Look for "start" in the material below and show each line that contains it.
┄┄┄┄┄┄
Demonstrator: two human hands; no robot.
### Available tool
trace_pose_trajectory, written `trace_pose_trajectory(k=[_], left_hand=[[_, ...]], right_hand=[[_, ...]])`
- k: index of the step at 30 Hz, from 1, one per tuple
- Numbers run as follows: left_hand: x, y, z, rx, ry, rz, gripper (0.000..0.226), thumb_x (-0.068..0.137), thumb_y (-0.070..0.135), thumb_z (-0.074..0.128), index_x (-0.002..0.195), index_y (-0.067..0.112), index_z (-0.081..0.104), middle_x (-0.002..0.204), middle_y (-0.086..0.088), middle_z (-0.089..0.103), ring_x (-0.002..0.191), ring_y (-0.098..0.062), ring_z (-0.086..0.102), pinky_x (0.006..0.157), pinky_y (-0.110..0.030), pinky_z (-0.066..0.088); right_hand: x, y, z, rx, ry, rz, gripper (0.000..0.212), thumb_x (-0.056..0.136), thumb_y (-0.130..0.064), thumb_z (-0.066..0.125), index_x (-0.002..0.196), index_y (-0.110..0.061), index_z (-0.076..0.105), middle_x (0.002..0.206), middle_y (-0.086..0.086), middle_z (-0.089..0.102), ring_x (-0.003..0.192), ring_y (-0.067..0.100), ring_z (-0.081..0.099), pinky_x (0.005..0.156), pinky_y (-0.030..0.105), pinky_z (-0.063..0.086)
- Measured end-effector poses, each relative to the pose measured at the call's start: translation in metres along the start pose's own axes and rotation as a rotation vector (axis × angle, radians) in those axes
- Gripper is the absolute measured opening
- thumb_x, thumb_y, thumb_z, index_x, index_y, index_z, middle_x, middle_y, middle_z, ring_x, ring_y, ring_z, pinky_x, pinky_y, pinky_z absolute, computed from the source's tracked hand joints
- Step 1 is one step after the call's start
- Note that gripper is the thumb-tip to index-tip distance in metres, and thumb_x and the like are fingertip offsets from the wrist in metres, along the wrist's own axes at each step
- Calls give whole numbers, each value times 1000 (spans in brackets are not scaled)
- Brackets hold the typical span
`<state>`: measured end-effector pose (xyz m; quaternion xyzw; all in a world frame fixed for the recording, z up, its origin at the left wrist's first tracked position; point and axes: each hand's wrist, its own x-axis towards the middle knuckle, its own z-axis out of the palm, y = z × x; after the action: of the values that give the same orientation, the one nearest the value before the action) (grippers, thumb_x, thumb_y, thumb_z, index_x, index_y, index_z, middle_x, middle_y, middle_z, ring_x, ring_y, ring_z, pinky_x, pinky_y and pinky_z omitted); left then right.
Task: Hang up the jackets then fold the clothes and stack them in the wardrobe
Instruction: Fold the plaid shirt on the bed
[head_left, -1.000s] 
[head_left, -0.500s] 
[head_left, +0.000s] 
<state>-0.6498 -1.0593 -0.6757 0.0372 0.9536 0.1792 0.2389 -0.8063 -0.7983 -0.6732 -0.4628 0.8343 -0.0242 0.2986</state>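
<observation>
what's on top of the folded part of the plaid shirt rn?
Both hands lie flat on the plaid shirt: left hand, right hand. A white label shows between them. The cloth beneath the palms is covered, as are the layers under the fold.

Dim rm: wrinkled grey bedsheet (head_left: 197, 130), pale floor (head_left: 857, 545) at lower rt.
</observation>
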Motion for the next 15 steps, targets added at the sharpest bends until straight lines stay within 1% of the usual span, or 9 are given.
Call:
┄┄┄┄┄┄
> **Task result**:
- Measured end-effector poses, each relative to the pose measured at the call's start: translation in metres along the start pose's own axes and rotation as a rotation vector (axis × angle, radians) in those axes
- Step 1 is one step after the call's start

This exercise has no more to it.